= What the task asks =
Using only the entries below, output the lines starting at the one containing "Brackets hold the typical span" and ending at the one containing "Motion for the", exactly and inclusive of both, omitting the pictures.

+ + +

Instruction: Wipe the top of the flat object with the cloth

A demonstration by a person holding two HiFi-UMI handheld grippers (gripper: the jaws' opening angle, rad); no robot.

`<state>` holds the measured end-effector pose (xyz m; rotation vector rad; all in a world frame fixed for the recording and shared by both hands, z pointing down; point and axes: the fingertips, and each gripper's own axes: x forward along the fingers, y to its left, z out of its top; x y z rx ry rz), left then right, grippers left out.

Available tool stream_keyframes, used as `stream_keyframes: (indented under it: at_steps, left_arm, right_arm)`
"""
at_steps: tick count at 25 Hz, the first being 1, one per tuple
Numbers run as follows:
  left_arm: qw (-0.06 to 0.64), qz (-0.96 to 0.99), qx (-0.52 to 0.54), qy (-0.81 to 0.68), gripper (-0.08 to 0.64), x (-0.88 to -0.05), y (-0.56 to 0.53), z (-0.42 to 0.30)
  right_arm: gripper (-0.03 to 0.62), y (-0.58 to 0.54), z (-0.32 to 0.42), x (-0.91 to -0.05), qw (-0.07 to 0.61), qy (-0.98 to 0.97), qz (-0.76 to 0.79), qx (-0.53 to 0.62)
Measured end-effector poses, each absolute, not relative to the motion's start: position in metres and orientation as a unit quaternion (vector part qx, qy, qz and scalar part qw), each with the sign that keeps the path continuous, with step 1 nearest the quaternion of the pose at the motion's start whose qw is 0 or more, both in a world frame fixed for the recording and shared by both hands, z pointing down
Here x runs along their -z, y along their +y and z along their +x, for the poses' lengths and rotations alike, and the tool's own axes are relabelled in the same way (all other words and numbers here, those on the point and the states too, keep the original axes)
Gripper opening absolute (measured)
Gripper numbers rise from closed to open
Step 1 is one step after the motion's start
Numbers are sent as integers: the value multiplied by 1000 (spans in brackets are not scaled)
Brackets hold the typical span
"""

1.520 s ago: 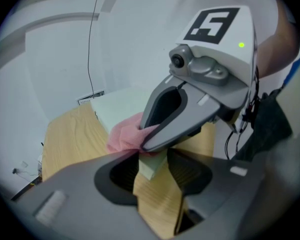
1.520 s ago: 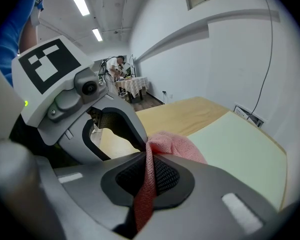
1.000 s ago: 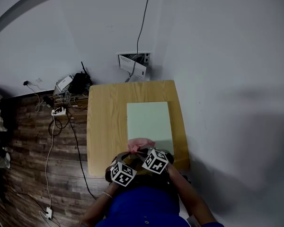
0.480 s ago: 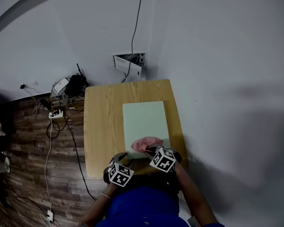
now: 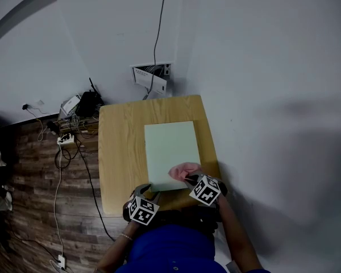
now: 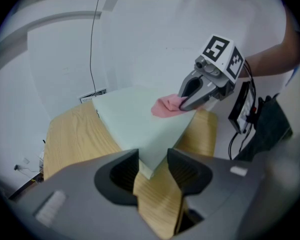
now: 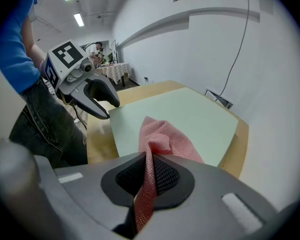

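- My right gripper (image 7: pixel 147 176) has its claw clamped tight on a fold of the pink mesh cloth (image 7: pixel 162 136). The loose end of the cloth lies on the pale green flat object (image 7: pixel 190 116), near its near right corner.
- My left gripper (image 6: pixel 152 166) has its claw parted and grips nothing. The near left corner of the flat object sits right at its mouth; I cannot tell whether it touches.
- The flat object lies on a wooden table (image 5: pixel 122 152), toward the right side, with bare wood to its left.
- Risk: only a thin fold is pinched, so I judge a hard drag could pull the cloth free or bunch it up.
- Risk: nothing clamps the flat object, so a firm stroke could slide it across the table.
- Risk: the cloth sits close to the right edge, and a stroke to the right would run off.
- Risk: the two grippers are near each other, so a leftward sweep along the near edge could knock them together.
- Open room: the far part of the flat object is bare, so strokes away from me look safest.
- A wall runs close along the table's right side.
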<state>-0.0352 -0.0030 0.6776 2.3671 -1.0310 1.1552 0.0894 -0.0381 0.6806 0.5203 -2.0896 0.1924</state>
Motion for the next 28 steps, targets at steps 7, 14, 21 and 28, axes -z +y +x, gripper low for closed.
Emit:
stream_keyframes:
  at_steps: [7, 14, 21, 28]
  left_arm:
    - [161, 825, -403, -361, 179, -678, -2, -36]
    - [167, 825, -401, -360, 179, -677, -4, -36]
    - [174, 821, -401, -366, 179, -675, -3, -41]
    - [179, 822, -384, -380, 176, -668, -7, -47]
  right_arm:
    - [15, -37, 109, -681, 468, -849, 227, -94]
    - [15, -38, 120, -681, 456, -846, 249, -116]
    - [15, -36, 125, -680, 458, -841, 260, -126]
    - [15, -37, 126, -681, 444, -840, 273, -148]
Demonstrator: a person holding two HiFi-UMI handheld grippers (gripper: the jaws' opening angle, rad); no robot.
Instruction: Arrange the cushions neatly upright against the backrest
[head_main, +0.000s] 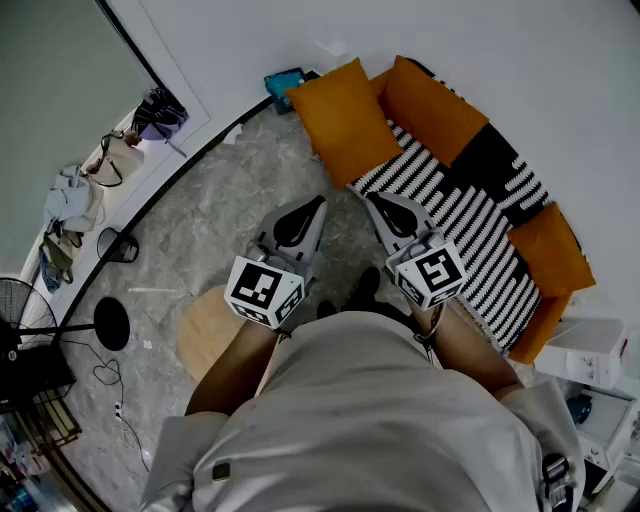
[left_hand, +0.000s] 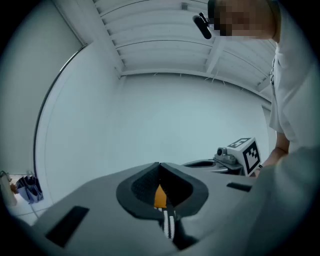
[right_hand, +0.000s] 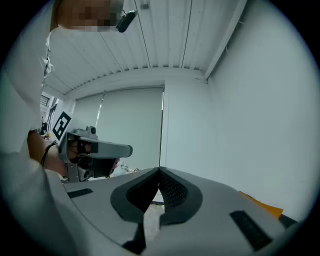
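Observation:
A sofa with a black-and-white striped cover (head_main: 470, 225) runs along the white wall. One orange cushion (head_main: 345, 120) leans at its far end, and a second orange cushion (head_main: 435, 108) stands beside it against the backrest. A third orange cushion (head_main: 550, 250) sits near the close end. My left gripper (head_main: 315, 207) and right gripper (head_main: 378, 203) are held level side by side in front of the sofa, both shut and empty. In the left gripper view the shut gripper (left_hand: 159, 166) shows a sliver of orange cushion (left_hand: 159, 196) behind it. The right gripper (right_hand: 159, 171) sees an orange cushion edge (right_hand: 261, 203).
A round wooden stool (head_main: 205, 335) stands on the marble floor below my left arm. Bags (head_main: 85, 190) lie along the window ledge, with a fan (head_main: 20, 310) and cables at the left. A teal box (head_main: 285, 85) sits past the sofa's far end, a white box (head_main: 590, 350) at its near end.

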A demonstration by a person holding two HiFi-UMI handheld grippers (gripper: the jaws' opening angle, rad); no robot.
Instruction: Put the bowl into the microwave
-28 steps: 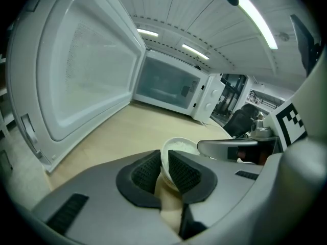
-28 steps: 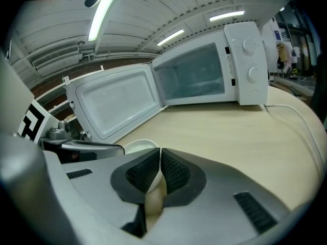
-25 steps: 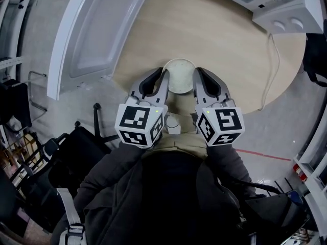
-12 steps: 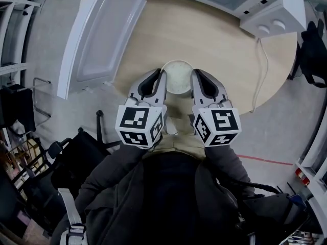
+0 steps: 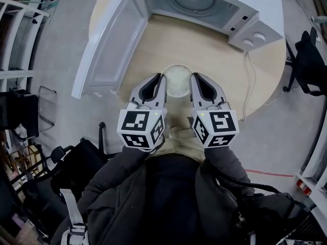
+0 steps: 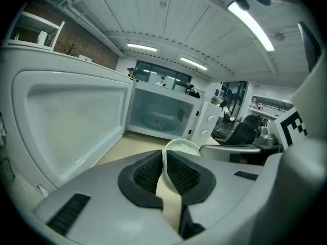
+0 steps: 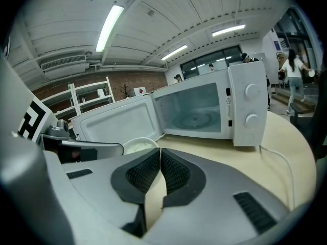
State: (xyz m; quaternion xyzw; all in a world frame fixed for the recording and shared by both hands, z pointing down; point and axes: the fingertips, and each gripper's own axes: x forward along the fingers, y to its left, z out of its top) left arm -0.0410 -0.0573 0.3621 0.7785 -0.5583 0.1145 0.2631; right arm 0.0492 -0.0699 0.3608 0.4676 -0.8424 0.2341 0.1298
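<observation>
One bowl [image 5: 176, 80], white with pale contents, sits between two grippers over the near edge of one round wooden table [image 5: 209, 57], in front of the microwave [image 5: 214, 6] and well apart from it; the left gripper [image 5: 162, 81] is clamped on the bowl's left rim, the wall showing between its pads in the left gripper view. The right gripper [image 5: 192, 81] has its jaws drawn together at the right rim; whether they pinch it I cannot tell. The microwave's one door [image 5: 110, 40] stands open to the left; two round knobs [image 5: 254, 39]; one cord [image 5: 249, 86]. A small label [image 7: 228, 106] beside the cavity is too small to read.
</observation>
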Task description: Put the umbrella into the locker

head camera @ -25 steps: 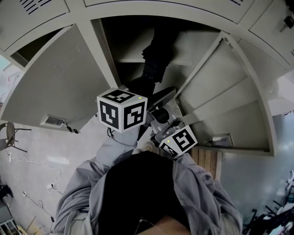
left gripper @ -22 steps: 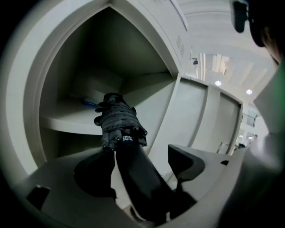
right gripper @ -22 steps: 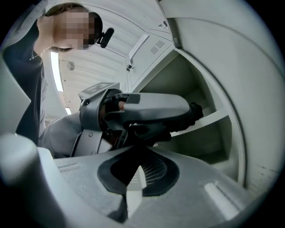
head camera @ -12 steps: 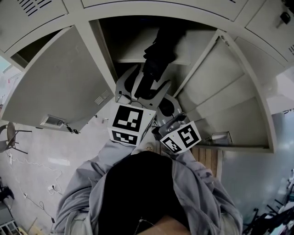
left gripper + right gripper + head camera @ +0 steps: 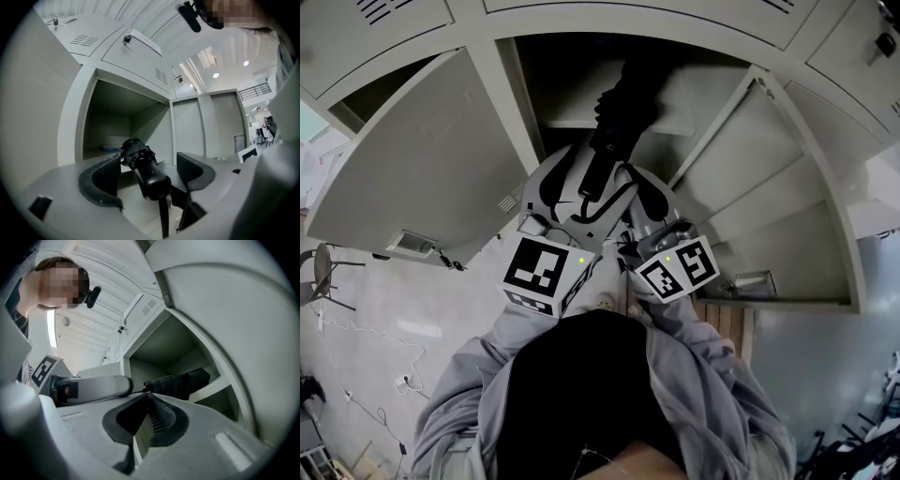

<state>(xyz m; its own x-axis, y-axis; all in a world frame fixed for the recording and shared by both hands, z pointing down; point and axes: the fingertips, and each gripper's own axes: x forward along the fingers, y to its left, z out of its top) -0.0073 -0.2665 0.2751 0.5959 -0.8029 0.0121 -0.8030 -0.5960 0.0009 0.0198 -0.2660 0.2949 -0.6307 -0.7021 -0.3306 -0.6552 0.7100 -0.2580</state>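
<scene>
Compared with a second ago, the left gripper (image 5: 592,176) is turned round. Its marker cube faced the camera near the middle of the head view then. Now the cube is seen lower, and the pale jaws are pointed up the frame toward the locker (image 5: 694,89). Against half a second ago, the cube is drawn a little further down the frame, while the umbrella (image 5: 623,98) is found in the same place at upper centre.

In the left gripper view, the left gripper (image 5: 149,164) is seen spread wide. The umbrella (image 5: 145,171) handle lies between the jaws, clear of both pads, and its strap hangs below. The folded body is laid on the shelf (image 5: 567,111) inside the open locker, with the handle end projecting toward the person.

The right gripper (image 5: 645,192) is held just right of the handle. In its own view, the right gripper (image 5: 147,397) is closed tip to tip. A thin dark line reaches the tips, but whether the strap is pinched cannot be told. The umbrella (image 5: 183,380) is seen beyond, on the shelf.

The release is judged done, so the task is nearly complete; only a push of the handle further in may be needed.
</scene>
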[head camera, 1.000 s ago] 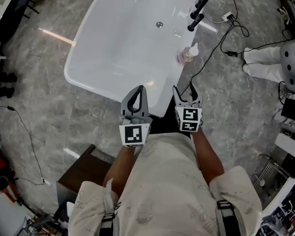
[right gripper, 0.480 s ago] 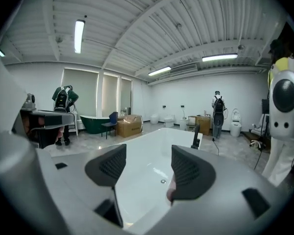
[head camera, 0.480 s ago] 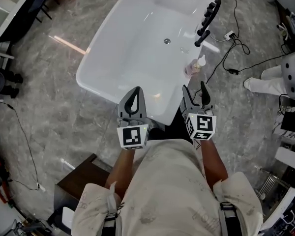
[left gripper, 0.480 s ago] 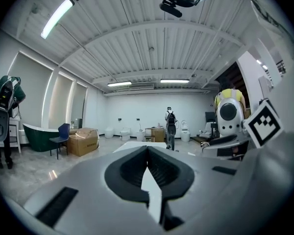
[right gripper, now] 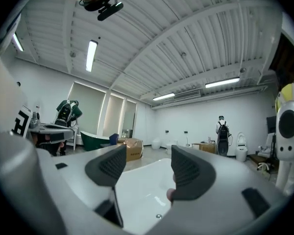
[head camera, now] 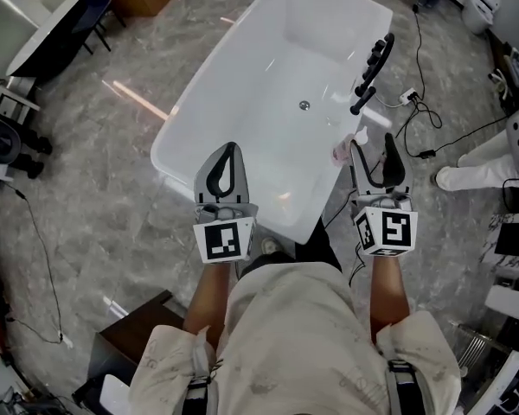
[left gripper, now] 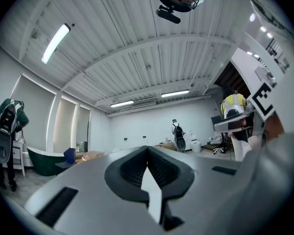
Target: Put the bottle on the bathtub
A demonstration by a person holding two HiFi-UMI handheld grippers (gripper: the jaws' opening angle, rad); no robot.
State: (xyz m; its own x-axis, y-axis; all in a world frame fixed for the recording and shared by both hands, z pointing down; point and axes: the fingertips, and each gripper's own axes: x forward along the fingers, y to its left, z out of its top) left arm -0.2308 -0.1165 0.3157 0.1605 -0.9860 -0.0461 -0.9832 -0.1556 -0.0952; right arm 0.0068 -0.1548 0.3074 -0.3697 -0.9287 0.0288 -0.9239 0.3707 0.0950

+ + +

= The completed task =
Brackets hold the typical span
"""

1.520 s ago: 
1.520 s ago: 
1.000 s ago: 
0.480 s ago: 
now: 
now: 
now: 

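- My right gripper (image 7: pixel 147 176) has its claw clamped tight on a fold of the pink mesh cloth (image 7: pixel 162 136). The loose end of the cloth lies on the pale green flat object (image 7: pixel 190 116), near its near right corner.
- My left gripper (image 6: pixel 152 166) has its claw parted and grips nothing. The near left corner of the flat object sits right at its mouth; I cannot tell whether it touches.
- The flat object lies on a wooden table (image 5: pixel 122 152), toward the right side, with bare wood to its left.
- Risk: only a thin fold is pinched, so I judge a hard drag could pull the cloth free or bunch it up.
- Risk: nothing clamps the flat object, so a firm stroke could slide it across the table.
- Risk: the cloth sits close to the right edge, and a stroke to the right would run off.
- Risk: the two grippers are near each other, so a leftward sweep along the near edge could knock them together.
- Open room: the far part of the flat object is bare, so strokes away from me look safest.
- A wall runs close along the table's right side.
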<state>-0.0352 -0.0030 0.6776 2.3671 -1.0310 1.1552 0.0894 -0.0381 0.6806 0.5203 -2.0896 0.1924</state>
Motion for the next 28 steps, targets at steps 7, 14, 21 and 28, axes -z +y +x, gripper low for closed.

Here is where the answer stops.